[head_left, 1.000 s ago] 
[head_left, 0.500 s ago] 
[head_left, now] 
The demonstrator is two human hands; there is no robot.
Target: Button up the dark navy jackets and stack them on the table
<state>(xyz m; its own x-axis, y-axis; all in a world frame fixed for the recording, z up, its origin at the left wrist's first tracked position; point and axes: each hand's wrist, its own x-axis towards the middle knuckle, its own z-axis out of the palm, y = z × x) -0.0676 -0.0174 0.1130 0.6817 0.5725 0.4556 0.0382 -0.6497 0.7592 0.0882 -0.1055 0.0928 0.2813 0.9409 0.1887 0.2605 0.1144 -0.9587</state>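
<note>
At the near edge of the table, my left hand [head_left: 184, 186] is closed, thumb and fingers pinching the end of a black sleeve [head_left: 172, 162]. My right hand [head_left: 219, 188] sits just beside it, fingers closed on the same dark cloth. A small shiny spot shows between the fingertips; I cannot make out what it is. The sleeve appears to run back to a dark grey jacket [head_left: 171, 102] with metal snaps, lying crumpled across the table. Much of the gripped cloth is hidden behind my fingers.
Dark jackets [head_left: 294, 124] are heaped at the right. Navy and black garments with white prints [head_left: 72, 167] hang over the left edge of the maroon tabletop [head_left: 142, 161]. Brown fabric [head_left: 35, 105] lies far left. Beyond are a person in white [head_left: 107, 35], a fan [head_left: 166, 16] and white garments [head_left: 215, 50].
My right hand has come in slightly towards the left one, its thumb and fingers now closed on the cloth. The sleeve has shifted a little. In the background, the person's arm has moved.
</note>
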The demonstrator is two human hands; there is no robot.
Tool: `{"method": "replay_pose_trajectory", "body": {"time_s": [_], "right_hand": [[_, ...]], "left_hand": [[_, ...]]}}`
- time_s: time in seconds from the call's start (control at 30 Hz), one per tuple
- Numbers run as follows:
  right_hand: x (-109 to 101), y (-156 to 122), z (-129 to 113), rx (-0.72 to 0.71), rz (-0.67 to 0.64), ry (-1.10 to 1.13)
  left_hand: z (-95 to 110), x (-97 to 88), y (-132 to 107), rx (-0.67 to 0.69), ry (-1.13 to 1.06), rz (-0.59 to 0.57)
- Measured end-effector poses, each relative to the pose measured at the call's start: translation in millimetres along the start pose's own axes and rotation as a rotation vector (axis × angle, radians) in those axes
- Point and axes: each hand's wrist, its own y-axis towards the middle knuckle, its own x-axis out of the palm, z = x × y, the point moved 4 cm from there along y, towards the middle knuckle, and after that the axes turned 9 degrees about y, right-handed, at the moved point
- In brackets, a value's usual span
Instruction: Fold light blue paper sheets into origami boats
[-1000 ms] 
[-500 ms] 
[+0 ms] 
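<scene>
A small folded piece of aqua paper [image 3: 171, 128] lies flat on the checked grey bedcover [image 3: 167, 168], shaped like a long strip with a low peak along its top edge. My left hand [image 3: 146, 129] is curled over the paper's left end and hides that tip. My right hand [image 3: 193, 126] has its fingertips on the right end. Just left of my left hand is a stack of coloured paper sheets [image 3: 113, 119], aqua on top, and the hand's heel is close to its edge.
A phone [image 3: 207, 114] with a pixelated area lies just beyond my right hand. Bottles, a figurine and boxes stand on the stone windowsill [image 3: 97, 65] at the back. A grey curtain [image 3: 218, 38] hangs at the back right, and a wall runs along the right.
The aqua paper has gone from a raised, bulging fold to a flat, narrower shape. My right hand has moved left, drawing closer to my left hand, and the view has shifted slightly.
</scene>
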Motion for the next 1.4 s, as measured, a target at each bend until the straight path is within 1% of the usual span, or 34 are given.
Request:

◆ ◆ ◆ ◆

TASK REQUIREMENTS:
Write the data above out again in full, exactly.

RESPONSE TO THIS EXERCISE:
[head_left, 1.000 s ago] 
[head_left, 0.500 s ago] 
[head_left, now] 
The demonstrator is two human hands; there is no robot.
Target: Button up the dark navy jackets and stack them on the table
<state>(xyz m; its own x-axis, y-axis; all in a world frame fixed for the recording, z up, its origin at the left wrist's first tracked position; point and axes: each hand's wrist, its own x-axis towards the middle knuckle, its own z-axis out of the palm, y = z × x) -0.0676 -0.0174 0.1130 0.6817 0.5725 0.4556 0.0382 -0.6497 0.7592 0.0882 -0.1055 0.0928 0.2813 0.9409 0.1887 0.2605 0.1144 -0.9587</state>
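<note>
At the near edge of the table, my left hand [head_left: 184, 186] is closed, thumb and fingers pinching the end of a black sleeve [head_left: 172, 162]. My right hand [head_left: 219, 188] sits just beside it, fingers closed on the same dark cloth. A small shiny spot shows between the fingertips; I cannot make out what it is. The sleeve appears to run back to a dark grey jacket [head_left: 171, 102] with metal snaps, lying crumpled across the table. Much of the gripped cloth is hidden behind my fingers.
Dark jackets [head_left: 294, 124] are heaped at the right. Navy and black garments with white prints [head_left: 72, 167] hang over the left edge of the maroon tabletop [head_left: 142, 161]. Brown fabric [head_left: 35, 105] lies far left. Beyond are a person in white [head_left: 107, 35], a fan [head_left: 166, 16] and white garments [head_left: 215, 50].
My right hand has come in slightly towards the left one, its thumb and fingers now closed on the cloth. The sleeve has shifted a little. In the background, the person's arm has moved.
</note>
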The demonstrator is two human hands; there is no robot.
Tool: `{"method": "replay_pose_trajectory", "body": {"time_s": [_], "right_hand": [[_, ...]], "left_hand": [[_, ...]]}}`
- time_s: time in seconds from the call's start (control at 30 Hz), one per tuple
- Numbers run as follows:
  right_hand: x (-109 to 101), y (-156 to 122), z (-129 to 113), rx (-0.72 to 0.71), rz (-0.67 to 0.64), ry (-1.10 to 1.13)
  left_hand: z (-95 to 110), x (-97 to 88), y (-132 to 107), rx (-0.67 to 0.69), ry (-1.13 to 1.06), rz (-0.59 to 0.57)
- Measured end-effector poses, each relative to the pose measured at the call's start: translation in millimetres along the start pose's own axes and rotation as a rotation vector (axis × angle, radians) in those axes
- Point and axes: each hand's wrist, its own y-axis towards the middle knuckle, its own x-axis out of the palm, z = x × y, the point moved 4 cm from there along y, towards the middle knuckle, and after that the axes turned 9 degrees about y, right-handed, at the moved point
- In brackets, a value's usual span
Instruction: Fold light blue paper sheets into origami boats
[-1000 ms] 
[-500 ms] 
[+0 ms] 
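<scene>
A small folded piece of aqua paper [image 3: 171, 128] lies flat on the checked grey bedcover [image 3: 167, 168], shaped like a long strip with a low peak along its top edge. My left hand [image 3: 146, 129] is curled over the paper's left end and hides that tip. My right hand [image 3: 193, 126] has its fingertips on the right end. Just left of my left hand is a stack of coloured paper sheets [image 3: 113, 119], aqua on top, and the hand's heel is close to its edge.
A phone [image 3: 207, 114] with a pixelated area lies just beyond my right hand. Bottles, a figurine and boxes stand on the stone windowsill [image 3: 97, 65] at the back. A grey curtain [image 3: 218, 38] hangs at the back right, and a wall runs along the right.
The aqua paper has gone from a raised, bulging fold to a flat, narrower shape. My right hand has moved left, drawing closer to my left hand, and the view has shifted slightly.
</scene>
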Motion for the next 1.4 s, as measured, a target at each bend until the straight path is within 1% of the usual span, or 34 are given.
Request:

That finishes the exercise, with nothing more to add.